Plus prosaïquement, le trotskiste Chan répond par cette évidence: «In fact, the lack of any alternative to the dollar as the global reserve currency does not preclude its “demise”…» Ce n’est pas parce que l’homme, dans sa triomphale intelligence, n’a pas prévu d’alternative à une chose que la chose ne s’effondrera pas. Elle s’effondrera et il n’y aura pas d’alternative à sa mesure disponible; et là, on verra comment s’arranger … D’ailleurs et comme si la messe était dite, on commence à s’arranger puisque le monde bourdonne de négociations secrètes dans tous les coins; qui s’étonnera si, demain, Français et Chinois décident, avec l’accord des Russes, de ne plus payer le gaz russe en dollars, si Airbus vend ses avions aux Chinois ou aux pays du Golfe en une tout autre monnaie que le dollar, ou si Français et Brésiliens s’arrangeant pour la vente du Rafale, décident de régler ça en monnaies qui leur sont propres plutôt qu’en dollar, et ainsi de suite…

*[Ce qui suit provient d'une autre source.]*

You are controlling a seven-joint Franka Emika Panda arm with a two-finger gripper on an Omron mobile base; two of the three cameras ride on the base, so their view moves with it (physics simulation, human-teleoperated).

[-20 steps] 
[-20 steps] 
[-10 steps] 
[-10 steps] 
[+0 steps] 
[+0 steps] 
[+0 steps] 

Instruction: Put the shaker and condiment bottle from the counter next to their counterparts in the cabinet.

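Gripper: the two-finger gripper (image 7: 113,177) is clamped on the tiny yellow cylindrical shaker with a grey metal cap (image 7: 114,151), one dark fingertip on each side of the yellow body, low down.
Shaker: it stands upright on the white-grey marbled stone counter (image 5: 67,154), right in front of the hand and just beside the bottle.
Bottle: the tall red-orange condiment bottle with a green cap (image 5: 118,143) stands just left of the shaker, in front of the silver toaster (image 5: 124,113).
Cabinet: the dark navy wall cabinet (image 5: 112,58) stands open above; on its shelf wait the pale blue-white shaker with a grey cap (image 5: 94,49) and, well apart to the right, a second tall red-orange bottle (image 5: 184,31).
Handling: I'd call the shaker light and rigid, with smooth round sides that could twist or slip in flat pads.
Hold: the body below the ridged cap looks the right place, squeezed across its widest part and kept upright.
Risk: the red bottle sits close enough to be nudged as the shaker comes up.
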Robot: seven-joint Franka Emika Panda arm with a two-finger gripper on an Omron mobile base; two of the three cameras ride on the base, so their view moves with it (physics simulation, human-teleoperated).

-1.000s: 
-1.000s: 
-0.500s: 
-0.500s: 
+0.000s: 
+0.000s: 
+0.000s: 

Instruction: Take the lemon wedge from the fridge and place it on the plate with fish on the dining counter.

Le fait est, simplement, que le dollar a échappé à ses créateurs et, du coup, est en train de perdre toute la capacité d’emprise qu’il avait sur ceux qui étaient ainsi réduits à être les créatures de ces créateurs. L’incendie s’étend et ne permet plus qu’on l’éteigne même s’il a des périodes d’apaisement. Il n’y a ni complot ni grand dessein, mais le désordre qui gagne, comme c’est chaque fois le cas lorsque l’Histoire se débarrasse d’une dictature devenue insupportable parce qu’illégitime, qui expose son caractère d’escroquerie et de piraterie à la lumière de la crise déchaînée.
La fin du dollar est dans nos têtes, inscrite dans nos psychologies, autant que l’effondrement d’une façon ou l’autre de l’artefact monstrueux qu’est le système américaniste, principal facteur qui empêche de tenter de rétablir un ordre dans les relations internationales. Ce constat est l’équivalent de l’incendie qu’on n’arrive plus à éteindre, qui craque, gronde, qui semble s’éteindre, qui couve sous la cendre, qui repart de plus belle.